The cattle market is hitting historic price highs as inventories continue to dwindle, while demand remains near record levels. The U.S. cattle herd has been shrinking for decades, with current inventory levels marking the lowest in half a century.

A combination of persistent beef demand, rising input costs for producers, and prolonged droughts spanning over key cattle population regions are all major contributors to the strong rally in cattle prices and diminishing inventory numbers. High interest rates on producers’ operating loans, alongside inflation and high input costs, are also contributing to the challenges of expanding the cattle herd, making it more unfavorable, financially, to keep replacements. 

The USDA releases its annual Cattle Inventory report in January. Notably, this year’s estimated cattle and calves on feed numbers were down 1% to 14.3 million head compared to 2024 levels. Beef cow replacement heifers were also down around 1% to 4.67 million head.

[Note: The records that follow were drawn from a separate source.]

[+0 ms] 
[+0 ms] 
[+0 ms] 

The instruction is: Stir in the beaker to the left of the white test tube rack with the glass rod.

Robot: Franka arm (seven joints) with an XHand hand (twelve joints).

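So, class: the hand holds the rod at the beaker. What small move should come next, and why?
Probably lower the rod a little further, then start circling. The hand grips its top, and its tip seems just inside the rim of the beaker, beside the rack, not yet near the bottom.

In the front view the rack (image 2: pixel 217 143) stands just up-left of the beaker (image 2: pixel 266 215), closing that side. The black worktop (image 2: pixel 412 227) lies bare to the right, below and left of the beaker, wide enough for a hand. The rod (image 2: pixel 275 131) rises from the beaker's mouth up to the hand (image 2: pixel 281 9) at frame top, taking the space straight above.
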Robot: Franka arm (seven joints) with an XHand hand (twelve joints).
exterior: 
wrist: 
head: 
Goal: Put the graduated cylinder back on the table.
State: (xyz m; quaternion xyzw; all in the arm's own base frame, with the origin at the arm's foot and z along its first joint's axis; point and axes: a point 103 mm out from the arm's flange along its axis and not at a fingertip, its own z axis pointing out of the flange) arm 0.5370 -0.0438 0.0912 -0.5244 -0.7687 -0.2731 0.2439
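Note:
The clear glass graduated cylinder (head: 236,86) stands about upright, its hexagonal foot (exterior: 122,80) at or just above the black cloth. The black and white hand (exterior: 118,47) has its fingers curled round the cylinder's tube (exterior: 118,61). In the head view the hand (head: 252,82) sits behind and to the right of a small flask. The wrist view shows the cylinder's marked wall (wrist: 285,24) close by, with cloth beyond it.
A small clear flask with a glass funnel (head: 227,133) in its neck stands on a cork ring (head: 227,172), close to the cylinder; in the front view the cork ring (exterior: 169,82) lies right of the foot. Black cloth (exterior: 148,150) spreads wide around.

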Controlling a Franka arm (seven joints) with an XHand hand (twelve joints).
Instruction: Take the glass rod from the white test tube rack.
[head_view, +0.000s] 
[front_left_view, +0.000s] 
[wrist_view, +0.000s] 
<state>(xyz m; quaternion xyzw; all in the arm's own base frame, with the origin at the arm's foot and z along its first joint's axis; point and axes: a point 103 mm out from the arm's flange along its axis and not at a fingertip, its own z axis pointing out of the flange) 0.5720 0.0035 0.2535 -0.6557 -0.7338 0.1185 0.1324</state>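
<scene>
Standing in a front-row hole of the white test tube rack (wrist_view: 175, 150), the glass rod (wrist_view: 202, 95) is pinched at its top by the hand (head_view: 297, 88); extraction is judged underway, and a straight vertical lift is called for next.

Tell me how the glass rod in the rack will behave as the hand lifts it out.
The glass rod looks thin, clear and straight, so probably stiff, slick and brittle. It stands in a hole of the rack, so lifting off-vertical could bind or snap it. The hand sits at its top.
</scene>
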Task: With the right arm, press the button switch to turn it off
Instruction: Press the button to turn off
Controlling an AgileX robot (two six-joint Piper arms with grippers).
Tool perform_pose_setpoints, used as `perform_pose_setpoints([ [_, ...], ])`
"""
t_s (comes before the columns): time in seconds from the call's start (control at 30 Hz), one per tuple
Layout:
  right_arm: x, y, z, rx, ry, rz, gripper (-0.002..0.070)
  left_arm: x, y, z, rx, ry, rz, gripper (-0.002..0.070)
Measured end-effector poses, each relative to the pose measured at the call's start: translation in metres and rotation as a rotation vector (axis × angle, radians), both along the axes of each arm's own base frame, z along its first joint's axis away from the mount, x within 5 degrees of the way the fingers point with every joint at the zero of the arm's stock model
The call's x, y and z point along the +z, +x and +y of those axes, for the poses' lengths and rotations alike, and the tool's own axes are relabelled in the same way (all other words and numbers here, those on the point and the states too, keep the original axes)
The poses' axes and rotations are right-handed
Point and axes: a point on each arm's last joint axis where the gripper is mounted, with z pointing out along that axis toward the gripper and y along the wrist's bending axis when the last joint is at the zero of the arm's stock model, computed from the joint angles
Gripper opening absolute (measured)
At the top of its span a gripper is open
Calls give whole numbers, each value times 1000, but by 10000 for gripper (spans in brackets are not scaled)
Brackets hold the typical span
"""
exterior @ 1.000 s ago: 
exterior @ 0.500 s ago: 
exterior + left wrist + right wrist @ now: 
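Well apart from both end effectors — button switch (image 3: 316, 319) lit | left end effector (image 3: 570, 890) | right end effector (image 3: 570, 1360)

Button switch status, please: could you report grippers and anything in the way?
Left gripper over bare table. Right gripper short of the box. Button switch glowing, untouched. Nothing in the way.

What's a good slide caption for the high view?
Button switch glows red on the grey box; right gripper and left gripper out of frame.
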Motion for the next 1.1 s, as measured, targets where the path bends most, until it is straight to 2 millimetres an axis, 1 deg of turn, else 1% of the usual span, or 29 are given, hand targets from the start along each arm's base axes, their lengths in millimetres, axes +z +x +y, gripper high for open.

Historically tight supply levels are driven by increasing culling rates of beef cows, contributing to the contraction of the U.S. cattle herd. As the cattle herd shrinks, the total number of cattle slaughtered annually also declines. To make matters worse, producers culling their females have a substantial impact on declining annual calf crop numbers, placing further strain on already-tight supplies. 

Figure 1: Annual comparison of retail beef price to the U.S. cattle inventory 2001-2025.

Figure 2: Annual comparison of total cattle slaughtered to calf crop 2000-2024.

As shown in Figure 2, trends of declining cattle slaughter and calf crops certainly create a predicament around the current pace of production to meet record demand. Heavier-dressed cattle are largely responsible for offsetting the slowed slaughter pace and declining calf crop. However, the number of calves born to rebuild herds is decreasing, leading to an overall decline in total cattle slaughtered year-over-year.

Cattle sent to slaughter weigh significantly more, helping offset lowered slaughter volumes. Commercial cattle slaughter for March 2025 totaled more than 2.4 million head of cattle, down slightly less than 1% from 2024, but average live weights were about 34 pounds heavier than last year, according to the USDA. 

Beef demand is inelastic, meaning that consumers will not necessarily stop buying beef products even as prices increase. This phenomenon is certainly visible in the current state of the market, in which prices have reached record highs alongside demand. Beef consumption has fluctuated over time; the USDA reported per capita consumption in 2024 at slightly over 59 lbs.—slightly higher than the reported consumption in 2023 at 57.7 lbs.

As beef prices continue to soar, there is still a degree of uncertainty on the horizon as herd liquidation continues, global trade relations remain in the balance, and markets experience significant volatility. 

Live cattle prices took a dramatic upward shift in the fourth quarter of 2024 and into the new year, and continue to see a lot of volatility but remain at record-high levels. Live cattle prices have increased almost 11% from the start of the year.

As of April 29, 2025, futures peaked at $215.95 per hundredweight, marking a 30-day high. June 2025 futures also hit a 30-day high at $209.825 per hundredweight on the same day. Feeder cattle also hit record highs at the end of April, seeing a 30-day high at $294.8 per hundredweight for May 2025 futures.

The all-fresh retail beef price shown in Figure 1 hit 829.2 cents per lb. in the first quarter of the year. The five-year average is 724.8 cents per lb. While grocery prices are overall around 3% higher compared to a year ago, beef and veal prices are nearly 9% higher, according to the BLS. 

With this increased demand for beef along with historically tight supplies available, beef imports have become a particular key point in the discussion surrounding beef supply. According to the USDA, beef and veal exports were down in February. The U.S. Meat Export Federation reported that February beef exports totaled 98,198 MT, valued at over $800 million. Export quantities are down 5.5% from beef exports a year ago. 

It comes as no surprise that the trajectory of the cattle market will be largely dependent on supply and demand. Prices are likely to start falling if and when demand for beef falls or the cattle herd starts to expand, which would result in increased inventory levels. 

Record-low inventory levels driven by drought conditions and favorable prices to sell-off replacement heifers further increase the scarcity of bred cows in the herd. More and more producers are culling heifers to slaughter rather than keeping them to expand their herd. At some point, this contraction will have effects throughout the supply chain, including processing plants that, for right now, are adapting by capitalizing on heavier-dressed cattle to offset declining headcounts.  On the other hand, outlook could be heavily influenced by beef demand, which can, in turn, have a sizeable impact on prices. As consumer sentiment begins to decline to historic lows, it remains possible that beef demand may begin to decline before inventory levels begin to rebuild. Even with demand at all-time highs, uncertainty surrounding global trade and market fluctuations might change consumer purchasing patterns that could affect beef demand, placing downward pressure on prices.